Monday, April 9, 2007

Frames for Frampton (1985, 16mm, 7 min, color/sound)

By 1984, I had been studying experimental films for a year or 2, after first getting into filmmaking through an animation class with Flip Johnson at the Boston Museum School. I loved animation, but the classroom was a boys' club of exploding frogs, so it was out into the street with a super8 camera. I was also devouring anything I could read on the subject of experimental film, which sounded great in theory from the many books and scholarly articles on the heroic phase of New American Cinema (1950's through 70's). Unfortunately, by the early 80's screenings of these films were rare events and there was a seeming generation gap between the super-productive 70's and the bureaucratic reaganomic 80's. Video was replacing expensive film practice. Anyway, 2 filmmakers whose work I was drawn to from my readings were Stan Vanderbeek, who conceived of a Cinedome theater with internet-style exchange of motion pictures in multi-projection, and Hollis Frampton, who brought to film both a rigorous language-science and wordplay, humor.

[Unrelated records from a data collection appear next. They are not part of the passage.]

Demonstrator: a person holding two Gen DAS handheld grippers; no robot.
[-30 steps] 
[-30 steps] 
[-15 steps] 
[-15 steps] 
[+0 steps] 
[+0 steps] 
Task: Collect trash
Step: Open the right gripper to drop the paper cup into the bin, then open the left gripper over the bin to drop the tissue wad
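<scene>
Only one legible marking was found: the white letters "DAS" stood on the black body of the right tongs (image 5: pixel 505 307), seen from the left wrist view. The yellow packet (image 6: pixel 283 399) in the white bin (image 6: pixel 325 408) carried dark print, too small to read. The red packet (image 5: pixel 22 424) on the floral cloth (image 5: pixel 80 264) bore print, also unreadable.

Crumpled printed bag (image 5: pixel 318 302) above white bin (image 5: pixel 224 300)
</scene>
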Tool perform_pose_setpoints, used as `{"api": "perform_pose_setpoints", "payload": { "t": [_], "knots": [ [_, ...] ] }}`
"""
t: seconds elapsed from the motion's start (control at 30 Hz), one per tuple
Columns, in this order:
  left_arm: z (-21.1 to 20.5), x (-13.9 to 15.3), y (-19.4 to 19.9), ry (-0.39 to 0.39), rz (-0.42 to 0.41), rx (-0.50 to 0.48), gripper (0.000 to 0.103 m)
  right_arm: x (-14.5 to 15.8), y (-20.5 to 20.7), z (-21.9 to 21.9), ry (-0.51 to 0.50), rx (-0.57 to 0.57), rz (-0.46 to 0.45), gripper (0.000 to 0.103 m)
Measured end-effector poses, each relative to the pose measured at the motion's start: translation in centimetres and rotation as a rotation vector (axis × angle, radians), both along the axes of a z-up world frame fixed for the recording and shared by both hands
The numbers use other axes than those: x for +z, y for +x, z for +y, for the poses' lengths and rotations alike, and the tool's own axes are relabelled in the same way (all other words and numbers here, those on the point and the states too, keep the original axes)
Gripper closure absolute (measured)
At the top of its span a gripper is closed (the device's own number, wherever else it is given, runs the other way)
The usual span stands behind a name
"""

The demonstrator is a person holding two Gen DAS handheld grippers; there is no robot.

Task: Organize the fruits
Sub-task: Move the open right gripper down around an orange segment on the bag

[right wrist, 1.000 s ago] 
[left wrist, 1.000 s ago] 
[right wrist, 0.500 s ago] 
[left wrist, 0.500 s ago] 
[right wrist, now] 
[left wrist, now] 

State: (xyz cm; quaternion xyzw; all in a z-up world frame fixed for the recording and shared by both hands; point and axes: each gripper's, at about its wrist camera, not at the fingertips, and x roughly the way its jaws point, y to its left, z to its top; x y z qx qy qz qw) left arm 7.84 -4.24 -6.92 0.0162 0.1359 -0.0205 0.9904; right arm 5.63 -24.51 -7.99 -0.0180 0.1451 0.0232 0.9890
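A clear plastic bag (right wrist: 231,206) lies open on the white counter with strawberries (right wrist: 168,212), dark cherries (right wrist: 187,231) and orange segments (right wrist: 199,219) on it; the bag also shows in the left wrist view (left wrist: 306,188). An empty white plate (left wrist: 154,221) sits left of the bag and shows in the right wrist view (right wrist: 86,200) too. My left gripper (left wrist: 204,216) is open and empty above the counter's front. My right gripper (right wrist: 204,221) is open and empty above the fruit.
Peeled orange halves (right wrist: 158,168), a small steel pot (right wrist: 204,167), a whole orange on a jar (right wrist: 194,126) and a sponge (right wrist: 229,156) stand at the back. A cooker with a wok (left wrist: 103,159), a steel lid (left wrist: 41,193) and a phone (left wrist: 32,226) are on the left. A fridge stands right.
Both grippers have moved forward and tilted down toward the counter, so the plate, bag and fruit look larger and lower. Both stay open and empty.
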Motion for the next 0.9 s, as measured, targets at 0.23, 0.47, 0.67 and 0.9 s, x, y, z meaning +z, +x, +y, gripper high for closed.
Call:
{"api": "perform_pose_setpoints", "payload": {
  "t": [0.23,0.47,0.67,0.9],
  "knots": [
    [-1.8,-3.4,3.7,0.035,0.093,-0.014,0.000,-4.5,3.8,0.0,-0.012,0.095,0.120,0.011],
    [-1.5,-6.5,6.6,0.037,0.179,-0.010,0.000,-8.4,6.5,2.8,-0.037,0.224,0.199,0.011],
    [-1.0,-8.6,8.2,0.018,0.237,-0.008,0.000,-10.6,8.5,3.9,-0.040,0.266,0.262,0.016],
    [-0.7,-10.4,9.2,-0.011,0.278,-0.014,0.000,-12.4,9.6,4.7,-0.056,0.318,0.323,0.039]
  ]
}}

His film Zorn's Lemma is an incredible meditation on the matter of our alphabet (and can be viewed in funky internet-o-vision at: http://www.ubu.com/film/frampton.html). Both of these men died young of cancer, but they each brought to film an unusual understanding of its potential as a liberating device of communication, a language beyond language. Shortly after Frampton's death in 1984 I learned that the Albright-Knox Museum in Buffalo was mounting a show of his work, and I arranged to travel there to see the 3 hours of films called Hapax Legomena (a literary term meaning a word which appears only once on a written work). I shot one roll of Kodachrome super8 on the trip; a flight to Buffalo, the taxi to the museum, the grounds behind the museum, a run through the nearby cemetary and the bus back to Boston. This pilgrimage film was blown-up to 16mm on the Museum School's funky JK optical bench, a radio noise soundtrack was added, and it went out to some film festivals and collections in Japan and Germany. I met many filmmakers. This led to the larger film project dedicated also to Frampton: The Filmers Almanac. Frames for Frampton was in the Canyon Cinema catalog and collection for several years, but since the film did not rent they invited me to take it out of "circulation". It is now part of the Sonnet Lumiere film album.